Create template library and inference pipeline#
import numpy as np
import matplotlib.pyplot as plt
import matplotlib as mpl
import matplotlib.colors as mcolors
from matplotlib.ticker import MaxNLocator
import matplotlib.cm as cm
from scipy.stats import gaussian_kde
import torch
import os
from ili.validation.metrics import PosteriorCoverage
import CASBI.create_template_library as ctl
import CASBI.inference as inference
Create the template libary using the files, dataframe and preprocessing output from the ./preprocessing.ipynb notebook. In this case we are setting oour observational noise to zero (sigma = 0.), and we are training on gpu (device = 'cuda').

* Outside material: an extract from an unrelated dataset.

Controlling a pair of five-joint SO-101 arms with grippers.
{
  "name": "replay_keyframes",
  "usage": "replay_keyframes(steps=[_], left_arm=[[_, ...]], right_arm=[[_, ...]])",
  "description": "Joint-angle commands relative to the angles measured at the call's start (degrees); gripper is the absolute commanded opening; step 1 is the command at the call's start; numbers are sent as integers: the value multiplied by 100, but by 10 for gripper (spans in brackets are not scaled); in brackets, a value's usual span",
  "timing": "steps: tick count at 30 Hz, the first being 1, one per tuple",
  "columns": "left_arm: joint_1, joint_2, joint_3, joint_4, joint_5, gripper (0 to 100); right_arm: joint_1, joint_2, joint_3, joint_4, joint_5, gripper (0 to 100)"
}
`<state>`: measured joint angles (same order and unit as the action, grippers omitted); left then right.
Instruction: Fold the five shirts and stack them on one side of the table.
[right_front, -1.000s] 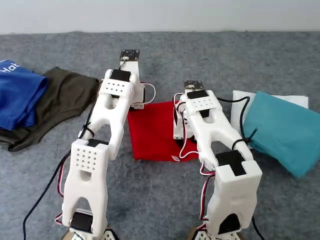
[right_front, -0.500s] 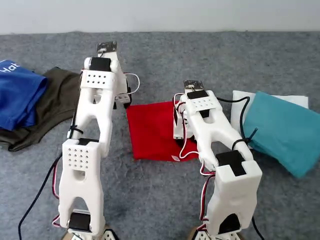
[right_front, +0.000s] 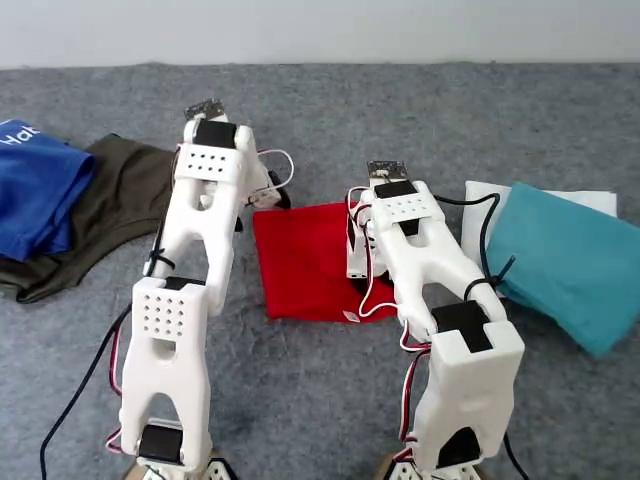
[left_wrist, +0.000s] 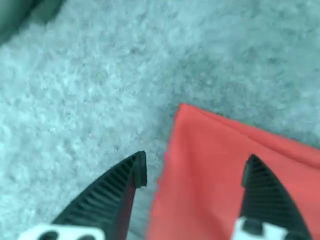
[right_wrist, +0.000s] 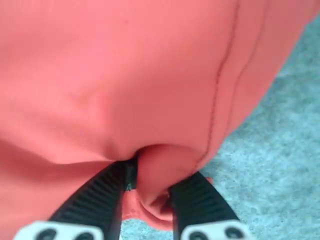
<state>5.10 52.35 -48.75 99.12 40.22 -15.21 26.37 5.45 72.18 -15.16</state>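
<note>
Two pincers, two different states. My right pincer (right_wrist: 145, 170) is pressed together on a pinched-up ridge of the red shirt (right_wrist: 125, 75). Cloth bulges between the ribbed fingers (right_wrist: 95, 200), and a stitched line runs just beside the bite, so I judge I have the fabric near a hem, more than one layer thick. My left pincer (left_wrist: 196, 170) is spread wide and grips nothing. One tip hangs over bare grey pile and the other over red cloth, with the shirt's corner and straight edge between them.

From above, the red shirt lies flat as a rough rectangle on the counter (right_front: 450, 120) between my arms. My left arm (right_front: 205, 230) is at its far left corner and my right arm (right_front: 430, 260) is over its right side.

As I judge it, the shirt will be light and limp, with no stiffness at all. It will sag from any single hold and drag on the fuzzy counter rather than slide, so layers may peel apart or bunch. The best holds are corners and hemmed edges, catching all layers at once, with both pincers on the same edge so the fold travels evenly. I should bite low, since the thin edge lies flush with the pile.

Farther out, a blue shirt (right_front: 35, 185) lies against a dark olive shirt (right_front: 120, 205) at the left side, well apart from the red one. A teal shirt (right_front: 565, 260) rests over a white shirt (right_front: 480, 195) at the right, near my right arm.
</note>
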Motion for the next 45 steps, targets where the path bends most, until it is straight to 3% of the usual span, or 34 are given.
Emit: replay_keyframes(steps=[1,10,16,26,33,41,45], left_arm=[[-97,229,13,-79,97,306],[97,985,-1015,-62,88,298],[176,1266,-1534,53,62,175],[308,1301,-1596,-62,-44,74],[888,1266,-2070,-255,-756,13],[1547,1301,-4330,-325,-923,13],[1785,1248,-4743,-1099,-923,13]], right_arm=[[101,312,132,-295,44,9],[92,312,114,-303,44,9],[119,268,105,-295,88,9],[154,-127,-114,-251,273,9],[171,-998,-264,-242,290,9],[743,-2800,-237,-233,1213,9],[1305,-3662,-237,-31,1495,9]])
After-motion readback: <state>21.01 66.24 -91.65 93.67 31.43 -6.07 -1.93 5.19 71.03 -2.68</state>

#path to the files generetated by the CASBI.preprocessing
data_path = "/export/data/vgiusepp/casbi_rewriting"
galaxy_file_path = os.path.join(data_path, "new_files/")
dataframe_path = os.path.join(data_path, "dataframe.parquet")
preprocessing_path = os.path.join(data_path, "preprocess_file.npz")
#generate template library
sigma = 0.
device = 'cuda:6'
template_library = ctl.TemplateLibrary(galaxy_file_path=galaxy_file_path,
dataframe_path=dataframe_path,
preprocessing_path=preprocessing_path,
sigma=sigma,
M_tot=5e10)
template_library.gen_libary(N_test=100, N_train=1000)
unique galaxy in the test set that are not empty: 100
let’s visualize the observation for a given galaxy index j and subhalo index i.
from tkinter import font
# select the i-th and j-th galaxy in the template library for plotting
i=0 #subhalo index in the j-th galaxy
j=0 #galaxy index
observable = template_library.test_galaxies[(i, j)]['x']
fig, ax = plt.subplots()
ax.imshow(np.log10(observable.T),
extent = [template_library.feh_lim[0], template_library.feh_lim[1], template_library.ofe_lim[0], template_library.ofe_lim[1]],
origin='lower',
cmap='viridis',
aspect='auto')
# Set the maximum number of ticks on the x and y axes to 4
ax.xaxis.set_major_locator(MaxNLocator(nbins=5))
ax.yaxis.set_major_locator(MaxNLocator(nbins=4))
ax.tick_params(axis='both', which='major', labelsize=20)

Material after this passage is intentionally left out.